Actualités :: Les Africains responsables de leurs souffrances

L’Afrique noire a souffert depuis des siècles et des siècles. Les fléaux se sont succédé et ont blessé l’Afrique profondément.

D’abord, c’était l’esclavage. Ensuite, la colonisation. Ce sont encore les Blancs. Ceux-ci avaient de meilleures armes ; dans le combat ils étaient tellement forts qu’avec une centaine de soldats ils étaient capables de vaincre tout le peuple moaaga (et tout le Burkina Faso actuel). Le moogo naaba avait quand même une grande armée, bien organisée, avec des combattants redoutables.

Après la conquête, des atrocités nombreuses ont été commises. Les colonies étaient une source de revenus. Comme souvent, les plus forts sucent les plus faibles. Les Blancs avaient des motos et des voitures mais il n’y avait pas de bonnes routes. Pas de problème. Tout le village sur la piste ! Apporter le gravier bien sûr sur la tête.

Et bien battre le sol, comme les gens le faisaient pour le toit des cases rectangulaires des chefs. Les travaux forcés avec exploitation humaine : "pour le bien du pays". Pour dire vrai, "pour le bien des colonisateurs". Transporter de grandes poutres sur des dizaines de kilomètres, sur la tête, des jours entiers, pour la construction des maisons des colonisateurs. Naturellement, les femmes devaient apporter la nourriture.

Un travail forcé car il y avait des punitions sévères si le travail n’était pas vite et bien fait. Les routes à faire, les maisons à construire, les arbres à planter et à arroser, et le chemin de fer à construire. Les gens étaient obligés de venir de loin pour faire ces fameux chemins en fer. Dans d’autres pays africains, c’était pareil ou encore plus grave.

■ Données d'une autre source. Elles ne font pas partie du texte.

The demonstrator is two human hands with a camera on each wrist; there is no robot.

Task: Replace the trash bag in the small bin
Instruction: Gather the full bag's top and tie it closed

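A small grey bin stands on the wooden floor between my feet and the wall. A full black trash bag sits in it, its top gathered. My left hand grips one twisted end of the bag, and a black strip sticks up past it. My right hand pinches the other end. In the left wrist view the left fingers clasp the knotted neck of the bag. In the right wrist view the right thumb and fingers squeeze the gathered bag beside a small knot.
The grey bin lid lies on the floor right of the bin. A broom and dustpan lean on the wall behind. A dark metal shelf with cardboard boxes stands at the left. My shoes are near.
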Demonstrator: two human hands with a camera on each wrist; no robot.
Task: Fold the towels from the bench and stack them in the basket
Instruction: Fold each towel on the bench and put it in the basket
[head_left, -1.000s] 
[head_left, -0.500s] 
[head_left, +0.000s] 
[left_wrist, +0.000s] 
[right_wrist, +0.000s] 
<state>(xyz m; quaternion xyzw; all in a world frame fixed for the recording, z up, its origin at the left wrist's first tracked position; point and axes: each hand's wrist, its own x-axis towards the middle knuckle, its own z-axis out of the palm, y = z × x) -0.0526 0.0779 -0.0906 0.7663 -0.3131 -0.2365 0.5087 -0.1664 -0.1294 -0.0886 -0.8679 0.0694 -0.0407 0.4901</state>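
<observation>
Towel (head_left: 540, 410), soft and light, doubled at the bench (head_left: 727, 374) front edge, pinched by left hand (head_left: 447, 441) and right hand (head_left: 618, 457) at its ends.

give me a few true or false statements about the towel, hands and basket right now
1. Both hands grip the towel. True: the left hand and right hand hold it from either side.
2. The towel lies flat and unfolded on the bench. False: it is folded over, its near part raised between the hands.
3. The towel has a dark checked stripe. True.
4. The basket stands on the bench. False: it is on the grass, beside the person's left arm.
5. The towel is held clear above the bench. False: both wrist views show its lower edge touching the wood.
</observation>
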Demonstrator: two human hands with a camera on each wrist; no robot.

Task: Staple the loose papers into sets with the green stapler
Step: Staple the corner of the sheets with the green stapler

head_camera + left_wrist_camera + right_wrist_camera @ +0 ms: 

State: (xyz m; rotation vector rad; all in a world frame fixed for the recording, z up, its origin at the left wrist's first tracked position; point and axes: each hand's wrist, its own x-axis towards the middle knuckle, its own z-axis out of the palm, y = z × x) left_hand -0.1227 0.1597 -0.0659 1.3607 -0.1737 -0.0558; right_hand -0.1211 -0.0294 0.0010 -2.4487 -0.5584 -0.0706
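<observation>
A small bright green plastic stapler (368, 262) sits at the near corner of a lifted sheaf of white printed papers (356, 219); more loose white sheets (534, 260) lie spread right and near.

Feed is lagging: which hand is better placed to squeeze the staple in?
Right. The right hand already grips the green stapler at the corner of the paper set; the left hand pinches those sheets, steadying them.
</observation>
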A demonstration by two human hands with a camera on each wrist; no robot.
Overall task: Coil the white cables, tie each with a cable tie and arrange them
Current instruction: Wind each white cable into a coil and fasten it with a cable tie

Au Congo, les gens devaient fournir du caoutchouc : 15 kgs de rubber par homme adulte et par mois. Ils devaient faire saigner le caoutchouc, le récolter et le sécher loin dans la brousse. Ils devaient aller de plus en plus loin car on ne pouvait pas saigner un même arbre indéfiniment. Quand les gens n’apportaient pas la quantité imposée, on les punissait.

Souvent, on leur coupait une main. Pour montrer aux autres qu’il faut travailler sérieusement pour les maîtres. A la longue, certains villages exemplaires devaient décourager ceux qui avaient des velléités de révolte. Un cas très précis pris dans un rapport de 1895 : un commissaire du district Loonga jw’Ekondaqui écrit qu’il a reçu un jour 1308 mains coupées. Les soldats devaient apporter autant de mains des morts que de balles qu’ils avaient tirées. S’ils n’avaient pas assez de mains, ils coupaient les mains des vivants.

Dans le même lieu et dans la même période, dans un même village, 956 personnes sur qui on a tiré, 200 personnes ont été faites prisonnières dont la moitié des enfants qui ont entre 4 et 10 ans en une journée. Ne pensez pas que ce fait est unique et tout à fait exceptionnel. Entre 1885 et 1925, la population du Congo a été diminuée de moitié.

Les nombreuses blessures de la colonisation ne sont pas encore guéries de nos jours. Quelle saignée pour l’Afrique ?
Mais, qui recrutaient (forçaient) tous les hommes et femmes pour faire les routes, pour construire les maisons et les chemins de fer, pour récolter le caoutchouc, et qui punissaient ceux qui n’exécutaient pas ou pire ceux qui se révoltaient ?

Bien sûr, le colonisateur ordonnait le travail forcé et était souvent au courant des atrocités. Les officiers des soldats étaient en général encore des Blancs. Mais la plus grande partie des exécutants de ces atrocités, au moins 90%, étaient des Noirs. Mieux vaut reconnaître notre part de culpabilité pour ne plus répéter les mêmes fautes. Nous les Africains, nous étions en partie responsables de notre souffrance.

Sans l’aide des Noirs, les Blancs n’auraient jamais pu faire ce qu’ils ont fait. Je répète, ce sont les colonisateurs, ce sont les Blancs qui sont coupables du travail forcé, de toutes les atrocités du temps colonial. Mais je répète aussi que sans nos frères africains, les colonisateurs auraient été incapables de nous coloniser. Luttons contre tout ce qui fait souffrir les Burkinabè.

Bonne nouvelle : L’immunité des soldats américains devant le tribunal international n’a pas été prolongée par l’ONU.